# [Provided material]
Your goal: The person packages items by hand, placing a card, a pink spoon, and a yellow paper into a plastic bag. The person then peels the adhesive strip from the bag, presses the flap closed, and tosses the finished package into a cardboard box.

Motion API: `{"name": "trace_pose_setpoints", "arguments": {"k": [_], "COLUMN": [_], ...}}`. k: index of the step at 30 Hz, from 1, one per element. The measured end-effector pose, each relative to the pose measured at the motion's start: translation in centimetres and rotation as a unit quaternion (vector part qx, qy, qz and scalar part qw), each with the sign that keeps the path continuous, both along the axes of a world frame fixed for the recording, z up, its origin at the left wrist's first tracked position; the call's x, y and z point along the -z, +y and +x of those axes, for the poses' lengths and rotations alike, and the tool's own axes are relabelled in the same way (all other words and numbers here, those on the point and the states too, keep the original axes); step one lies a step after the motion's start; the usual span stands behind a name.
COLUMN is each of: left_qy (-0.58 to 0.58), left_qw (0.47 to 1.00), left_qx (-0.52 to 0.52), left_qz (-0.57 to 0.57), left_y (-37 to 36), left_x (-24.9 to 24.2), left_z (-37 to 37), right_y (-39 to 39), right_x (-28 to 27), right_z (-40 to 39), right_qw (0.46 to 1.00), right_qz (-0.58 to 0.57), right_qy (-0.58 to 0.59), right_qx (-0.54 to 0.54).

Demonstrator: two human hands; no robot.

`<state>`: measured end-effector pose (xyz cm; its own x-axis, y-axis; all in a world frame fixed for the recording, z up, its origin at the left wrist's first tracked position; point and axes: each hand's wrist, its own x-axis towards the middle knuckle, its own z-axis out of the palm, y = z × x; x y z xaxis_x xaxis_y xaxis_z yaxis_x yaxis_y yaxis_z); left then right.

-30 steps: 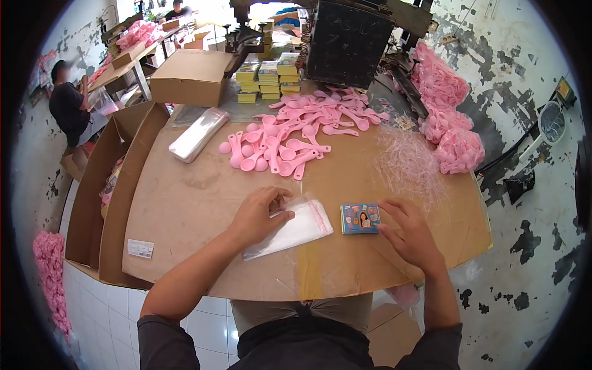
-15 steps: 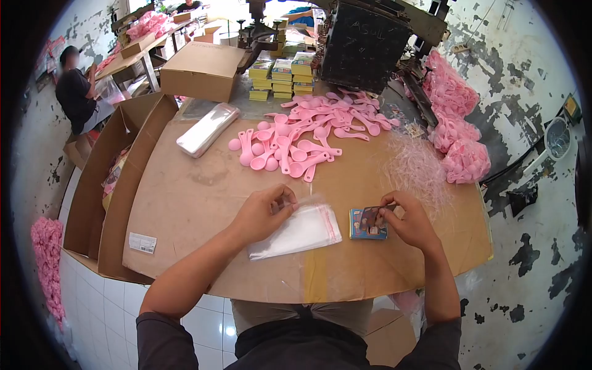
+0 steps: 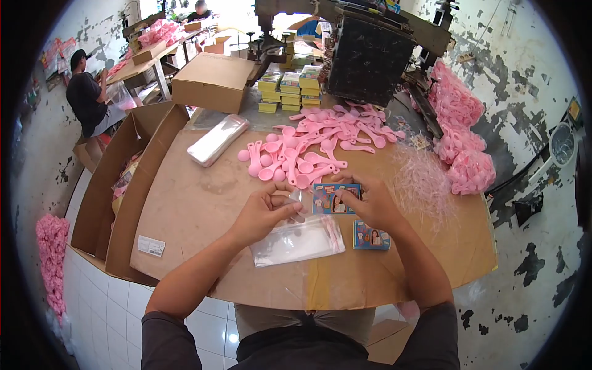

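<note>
My right hand pinches a blue printed card held up above the table, its picture side facing me. Close to the card's left edge, my left hand is closed on a clear plastic bag, of which only a shiny part shows. Below both hands lies a stack of clear plastic bags with a pinkish strip at the right end. A small stack of matching cards rests on the table under my right forearm's inner side.
Pink plastic spoons lie heaped beyond my hands. A bundle of bags sits left of them. Stacked cards, a closed carton and a black machine stand behind. An open carton adjoins the left edge. A person sits far left.
My right hand has lifted a card off the small stack and carried it left and away from me, beside my left hand. My left hand has raised a bag from the bag stack.
</note>
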<state>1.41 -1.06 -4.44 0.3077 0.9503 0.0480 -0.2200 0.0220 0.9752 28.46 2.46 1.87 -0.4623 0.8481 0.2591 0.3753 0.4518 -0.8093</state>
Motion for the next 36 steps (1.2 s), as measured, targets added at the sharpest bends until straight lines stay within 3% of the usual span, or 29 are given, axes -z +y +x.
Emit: {"name": "trace_pose_setpoints", "arguments": {"k": [3, 6, 15, 27, 32, 36], "left_qy": [0.019, 0.046, 0.040, 0.094, 0.073, 0.182], "left_qw": [1.000, 0.999, 0.999, 0.995, 0.997, 0.978], "left_qx": [-0.010, -0.017, 0.001, 0.002, 0.001, -0.001], "left_qz": [-0.003, -0.001, 0.021, -0.018, -0.009, 0.103], "left_y": [-0.2, -0.5, -1.0, -1.1, -1.0, -1.6], "left_x": [0.4, 0.1, 0.4, 0.5, 0.9, 0.5], "left_z": [0.1, 0.1, 0.8, 0.8, 1.0, 1.1], "right_y": [0.3, 0.0, -1.6, -1.3, -1.5, -1.1], "right_x": [2.2, 3.1, 2.3, 3.6, 2.9, 3.3], "right_z": [-0.4, -0.5, -0.8, -0.5, 0.1, -0.1], "right_qw": [0.994, 0.989, 0.994, 0.982, 0.993, 0.983], "right_qz": [-0.011, 0.031, 0.101, 0.122, 0.115, 0.151], "right_qy": [0.105, 0.135, 0.037, 0.117, 0.021, -0.021], "right_qx": [0.026, 0.047, 0.030, 0.078, -0.005, -0.106]}}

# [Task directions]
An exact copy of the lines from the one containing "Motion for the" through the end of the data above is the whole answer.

# [The answer]
Motion for the next 36 steps (1.2 s), as measured, targets added at the sharpest bends until straight lines stay within 3% of the usual span, or 29 are given, axes -z +y +x.
Emit: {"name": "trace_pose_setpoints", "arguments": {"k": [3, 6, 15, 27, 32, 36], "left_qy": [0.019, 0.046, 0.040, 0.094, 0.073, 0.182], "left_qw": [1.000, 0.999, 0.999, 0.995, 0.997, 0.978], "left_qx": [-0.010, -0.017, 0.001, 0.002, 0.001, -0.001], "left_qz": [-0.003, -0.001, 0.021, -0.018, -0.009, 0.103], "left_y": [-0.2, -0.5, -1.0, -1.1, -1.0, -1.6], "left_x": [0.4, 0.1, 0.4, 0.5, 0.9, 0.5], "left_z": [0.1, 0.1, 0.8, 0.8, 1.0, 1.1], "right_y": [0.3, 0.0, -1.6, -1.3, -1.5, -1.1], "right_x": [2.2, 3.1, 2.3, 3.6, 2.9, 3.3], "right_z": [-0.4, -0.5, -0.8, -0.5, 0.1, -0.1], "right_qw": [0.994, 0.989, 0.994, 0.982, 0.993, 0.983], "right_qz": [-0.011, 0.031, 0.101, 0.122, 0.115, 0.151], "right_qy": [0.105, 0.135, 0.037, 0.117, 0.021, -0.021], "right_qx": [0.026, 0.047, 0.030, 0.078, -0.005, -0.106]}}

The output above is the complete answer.